- DIRECTIONS FOR THIS TASK -
Show me each line of the listing below where the word "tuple" appears.

- MATERIAL PROVIDED -

'''

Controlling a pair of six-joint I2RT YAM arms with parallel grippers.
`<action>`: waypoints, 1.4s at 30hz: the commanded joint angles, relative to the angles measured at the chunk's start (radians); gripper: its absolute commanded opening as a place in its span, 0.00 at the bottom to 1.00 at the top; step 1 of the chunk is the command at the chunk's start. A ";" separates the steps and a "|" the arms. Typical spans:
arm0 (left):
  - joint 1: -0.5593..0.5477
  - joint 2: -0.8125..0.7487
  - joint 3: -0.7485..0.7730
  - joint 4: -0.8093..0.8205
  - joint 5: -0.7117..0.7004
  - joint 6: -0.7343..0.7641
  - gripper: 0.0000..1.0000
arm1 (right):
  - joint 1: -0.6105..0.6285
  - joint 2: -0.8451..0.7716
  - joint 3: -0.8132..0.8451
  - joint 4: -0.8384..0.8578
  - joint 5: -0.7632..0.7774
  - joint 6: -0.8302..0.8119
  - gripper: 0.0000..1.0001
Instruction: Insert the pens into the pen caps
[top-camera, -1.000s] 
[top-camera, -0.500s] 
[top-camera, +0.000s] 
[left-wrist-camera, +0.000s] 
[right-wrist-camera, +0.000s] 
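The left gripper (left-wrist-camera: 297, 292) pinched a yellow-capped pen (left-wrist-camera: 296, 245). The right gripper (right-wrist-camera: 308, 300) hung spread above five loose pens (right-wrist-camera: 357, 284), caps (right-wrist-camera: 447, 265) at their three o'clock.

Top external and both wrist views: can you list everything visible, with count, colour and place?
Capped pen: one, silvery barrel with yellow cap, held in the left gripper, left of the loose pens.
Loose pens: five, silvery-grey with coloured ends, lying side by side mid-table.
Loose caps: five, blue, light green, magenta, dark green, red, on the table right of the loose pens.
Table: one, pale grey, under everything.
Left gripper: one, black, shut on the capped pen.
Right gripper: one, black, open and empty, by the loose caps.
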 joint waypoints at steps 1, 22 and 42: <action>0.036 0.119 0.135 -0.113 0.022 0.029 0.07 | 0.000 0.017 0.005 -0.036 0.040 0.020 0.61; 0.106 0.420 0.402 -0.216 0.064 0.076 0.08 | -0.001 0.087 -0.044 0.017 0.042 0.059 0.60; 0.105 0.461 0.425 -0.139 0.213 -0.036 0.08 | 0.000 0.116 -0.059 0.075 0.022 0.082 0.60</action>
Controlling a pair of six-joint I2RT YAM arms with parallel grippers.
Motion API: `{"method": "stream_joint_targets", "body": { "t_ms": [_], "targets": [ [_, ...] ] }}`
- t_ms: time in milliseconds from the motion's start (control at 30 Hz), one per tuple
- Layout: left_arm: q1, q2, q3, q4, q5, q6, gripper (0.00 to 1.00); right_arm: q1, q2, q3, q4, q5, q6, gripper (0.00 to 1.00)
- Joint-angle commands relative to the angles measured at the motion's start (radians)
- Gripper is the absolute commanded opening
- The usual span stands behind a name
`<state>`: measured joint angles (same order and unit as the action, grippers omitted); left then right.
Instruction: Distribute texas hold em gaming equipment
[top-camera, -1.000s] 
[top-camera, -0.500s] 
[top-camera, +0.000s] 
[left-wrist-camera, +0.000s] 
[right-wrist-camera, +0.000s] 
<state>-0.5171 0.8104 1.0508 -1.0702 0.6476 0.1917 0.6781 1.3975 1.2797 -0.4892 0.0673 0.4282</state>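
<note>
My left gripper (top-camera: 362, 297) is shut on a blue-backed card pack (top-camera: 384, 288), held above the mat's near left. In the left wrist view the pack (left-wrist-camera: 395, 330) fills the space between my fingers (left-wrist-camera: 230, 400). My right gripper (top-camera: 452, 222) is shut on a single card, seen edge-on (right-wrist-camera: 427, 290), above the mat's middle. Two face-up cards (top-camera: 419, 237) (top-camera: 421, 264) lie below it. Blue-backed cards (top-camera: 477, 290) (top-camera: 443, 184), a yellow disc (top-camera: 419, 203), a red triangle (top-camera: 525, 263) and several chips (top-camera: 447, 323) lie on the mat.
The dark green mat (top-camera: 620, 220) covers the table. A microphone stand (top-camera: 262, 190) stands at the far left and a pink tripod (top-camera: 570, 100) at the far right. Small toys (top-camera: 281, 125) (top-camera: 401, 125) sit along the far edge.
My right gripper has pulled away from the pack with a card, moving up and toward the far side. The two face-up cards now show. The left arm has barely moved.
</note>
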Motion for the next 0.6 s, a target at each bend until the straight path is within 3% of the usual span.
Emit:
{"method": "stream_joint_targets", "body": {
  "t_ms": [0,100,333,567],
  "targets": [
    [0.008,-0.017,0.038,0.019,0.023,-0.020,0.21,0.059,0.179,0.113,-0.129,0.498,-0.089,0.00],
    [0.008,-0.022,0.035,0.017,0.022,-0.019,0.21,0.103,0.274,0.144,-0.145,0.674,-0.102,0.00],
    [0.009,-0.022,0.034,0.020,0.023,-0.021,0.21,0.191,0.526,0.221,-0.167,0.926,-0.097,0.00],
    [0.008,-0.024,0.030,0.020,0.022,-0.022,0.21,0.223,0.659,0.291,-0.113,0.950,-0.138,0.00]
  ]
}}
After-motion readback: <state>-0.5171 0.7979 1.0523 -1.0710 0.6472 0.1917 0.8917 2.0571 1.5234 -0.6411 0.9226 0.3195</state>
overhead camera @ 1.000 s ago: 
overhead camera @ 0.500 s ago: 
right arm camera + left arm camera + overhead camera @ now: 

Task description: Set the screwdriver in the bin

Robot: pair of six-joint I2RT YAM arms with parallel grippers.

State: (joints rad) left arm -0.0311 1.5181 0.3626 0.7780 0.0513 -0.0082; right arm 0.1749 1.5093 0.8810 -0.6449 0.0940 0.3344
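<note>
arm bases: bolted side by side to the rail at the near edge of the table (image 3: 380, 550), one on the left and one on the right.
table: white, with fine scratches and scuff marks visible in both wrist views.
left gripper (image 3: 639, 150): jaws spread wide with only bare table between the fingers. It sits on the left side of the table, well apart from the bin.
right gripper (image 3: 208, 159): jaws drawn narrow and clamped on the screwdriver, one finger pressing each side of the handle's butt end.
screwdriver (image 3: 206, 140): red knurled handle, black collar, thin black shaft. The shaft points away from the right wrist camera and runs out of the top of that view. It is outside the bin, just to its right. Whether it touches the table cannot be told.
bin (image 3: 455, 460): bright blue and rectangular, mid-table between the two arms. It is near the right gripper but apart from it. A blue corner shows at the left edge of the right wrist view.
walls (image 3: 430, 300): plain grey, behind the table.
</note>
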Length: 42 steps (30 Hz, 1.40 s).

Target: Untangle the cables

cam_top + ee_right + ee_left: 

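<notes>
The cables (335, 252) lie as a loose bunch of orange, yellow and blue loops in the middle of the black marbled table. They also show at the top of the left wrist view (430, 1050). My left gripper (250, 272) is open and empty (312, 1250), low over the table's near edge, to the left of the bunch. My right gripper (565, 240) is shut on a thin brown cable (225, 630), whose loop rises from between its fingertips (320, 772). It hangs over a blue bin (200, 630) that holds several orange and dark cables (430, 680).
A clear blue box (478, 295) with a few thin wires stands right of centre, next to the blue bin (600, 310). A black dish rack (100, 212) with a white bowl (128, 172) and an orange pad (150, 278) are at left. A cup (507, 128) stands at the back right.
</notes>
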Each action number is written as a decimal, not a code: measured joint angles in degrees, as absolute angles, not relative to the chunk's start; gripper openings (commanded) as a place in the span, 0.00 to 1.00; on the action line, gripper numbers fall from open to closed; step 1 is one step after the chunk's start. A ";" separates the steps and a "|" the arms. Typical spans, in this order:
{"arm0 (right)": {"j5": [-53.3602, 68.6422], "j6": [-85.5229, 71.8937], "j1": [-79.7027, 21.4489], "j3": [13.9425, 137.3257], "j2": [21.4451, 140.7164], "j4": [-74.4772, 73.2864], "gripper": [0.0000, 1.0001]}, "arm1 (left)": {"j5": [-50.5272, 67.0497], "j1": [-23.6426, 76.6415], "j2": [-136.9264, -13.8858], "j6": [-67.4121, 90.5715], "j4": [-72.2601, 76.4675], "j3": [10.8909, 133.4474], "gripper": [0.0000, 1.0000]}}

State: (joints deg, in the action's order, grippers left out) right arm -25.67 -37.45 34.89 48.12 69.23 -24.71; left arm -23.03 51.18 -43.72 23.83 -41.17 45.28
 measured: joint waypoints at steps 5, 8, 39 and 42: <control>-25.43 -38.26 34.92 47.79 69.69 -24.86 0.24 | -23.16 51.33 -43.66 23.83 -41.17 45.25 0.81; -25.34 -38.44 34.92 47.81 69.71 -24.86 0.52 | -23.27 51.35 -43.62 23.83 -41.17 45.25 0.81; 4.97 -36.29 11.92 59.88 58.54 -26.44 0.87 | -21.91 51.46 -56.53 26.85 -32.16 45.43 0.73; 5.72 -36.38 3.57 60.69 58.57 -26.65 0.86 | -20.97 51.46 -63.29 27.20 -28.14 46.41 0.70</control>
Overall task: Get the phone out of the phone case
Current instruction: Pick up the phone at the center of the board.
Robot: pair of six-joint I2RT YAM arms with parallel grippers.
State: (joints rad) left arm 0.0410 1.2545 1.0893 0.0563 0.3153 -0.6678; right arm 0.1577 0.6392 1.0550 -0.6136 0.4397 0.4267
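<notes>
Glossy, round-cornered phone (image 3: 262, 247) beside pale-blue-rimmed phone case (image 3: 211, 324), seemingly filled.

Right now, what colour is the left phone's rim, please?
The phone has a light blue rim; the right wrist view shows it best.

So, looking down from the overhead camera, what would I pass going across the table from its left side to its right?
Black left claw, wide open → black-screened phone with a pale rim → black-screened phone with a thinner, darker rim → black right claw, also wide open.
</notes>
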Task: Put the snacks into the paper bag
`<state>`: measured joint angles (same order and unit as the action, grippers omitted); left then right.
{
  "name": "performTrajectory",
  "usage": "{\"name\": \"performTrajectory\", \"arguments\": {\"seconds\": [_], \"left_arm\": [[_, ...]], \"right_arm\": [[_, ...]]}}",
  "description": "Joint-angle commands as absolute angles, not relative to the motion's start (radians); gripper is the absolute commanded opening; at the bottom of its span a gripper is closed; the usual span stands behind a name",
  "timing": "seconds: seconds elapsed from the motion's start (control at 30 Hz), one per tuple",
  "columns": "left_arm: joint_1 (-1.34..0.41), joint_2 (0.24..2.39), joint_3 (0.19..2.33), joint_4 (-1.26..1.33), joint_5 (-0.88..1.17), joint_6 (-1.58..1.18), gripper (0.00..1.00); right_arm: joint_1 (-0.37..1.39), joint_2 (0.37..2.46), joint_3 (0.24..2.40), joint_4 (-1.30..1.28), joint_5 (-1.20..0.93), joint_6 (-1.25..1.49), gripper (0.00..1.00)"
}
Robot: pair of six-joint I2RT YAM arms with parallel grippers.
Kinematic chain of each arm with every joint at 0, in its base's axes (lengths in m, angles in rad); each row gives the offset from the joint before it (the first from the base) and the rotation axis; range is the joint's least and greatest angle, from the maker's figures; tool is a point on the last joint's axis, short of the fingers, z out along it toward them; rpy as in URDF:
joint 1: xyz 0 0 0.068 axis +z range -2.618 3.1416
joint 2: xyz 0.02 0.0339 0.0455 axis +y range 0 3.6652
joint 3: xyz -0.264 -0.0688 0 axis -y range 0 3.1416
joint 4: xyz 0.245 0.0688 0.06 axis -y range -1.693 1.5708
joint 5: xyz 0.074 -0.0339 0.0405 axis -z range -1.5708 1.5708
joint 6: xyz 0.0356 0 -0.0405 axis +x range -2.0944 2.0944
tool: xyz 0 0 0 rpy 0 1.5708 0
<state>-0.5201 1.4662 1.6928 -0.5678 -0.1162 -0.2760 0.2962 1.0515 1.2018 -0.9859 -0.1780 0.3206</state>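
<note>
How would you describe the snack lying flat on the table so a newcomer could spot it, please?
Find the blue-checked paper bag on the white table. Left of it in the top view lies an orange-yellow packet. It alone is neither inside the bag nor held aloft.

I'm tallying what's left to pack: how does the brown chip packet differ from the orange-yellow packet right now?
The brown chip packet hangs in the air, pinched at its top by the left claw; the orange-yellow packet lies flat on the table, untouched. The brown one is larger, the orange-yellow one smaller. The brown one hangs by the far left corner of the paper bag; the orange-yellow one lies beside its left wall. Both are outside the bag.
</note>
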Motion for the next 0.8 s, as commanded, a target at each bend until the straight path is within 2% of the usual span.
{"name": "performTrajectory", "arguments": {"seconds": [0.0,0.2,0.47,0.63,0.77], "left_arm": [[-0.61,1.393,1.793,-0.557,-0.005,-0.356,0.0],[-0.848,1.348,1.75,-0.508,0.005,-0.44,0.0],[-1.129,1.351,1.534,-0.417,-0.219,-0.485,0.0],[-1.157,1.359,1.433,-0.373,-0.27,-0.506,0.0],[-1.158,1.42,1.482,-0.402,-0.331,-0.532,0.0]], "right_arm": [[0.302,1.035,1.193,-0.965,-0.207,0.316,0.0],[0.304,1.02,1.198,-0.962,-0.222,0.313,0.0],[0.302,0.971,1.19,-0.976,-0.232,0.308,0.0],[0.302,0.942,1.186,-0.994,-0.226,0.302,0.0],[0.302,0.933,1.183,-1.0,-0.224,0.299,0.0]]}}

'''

- FINAL ANSWER -
- t_ms: time in milliseconds from the motion's start (control at 30 Hz), one per tuple
  "timing": "seconds: seconds elapsed from the motion's start (control at 30 Hz), one per tuple",

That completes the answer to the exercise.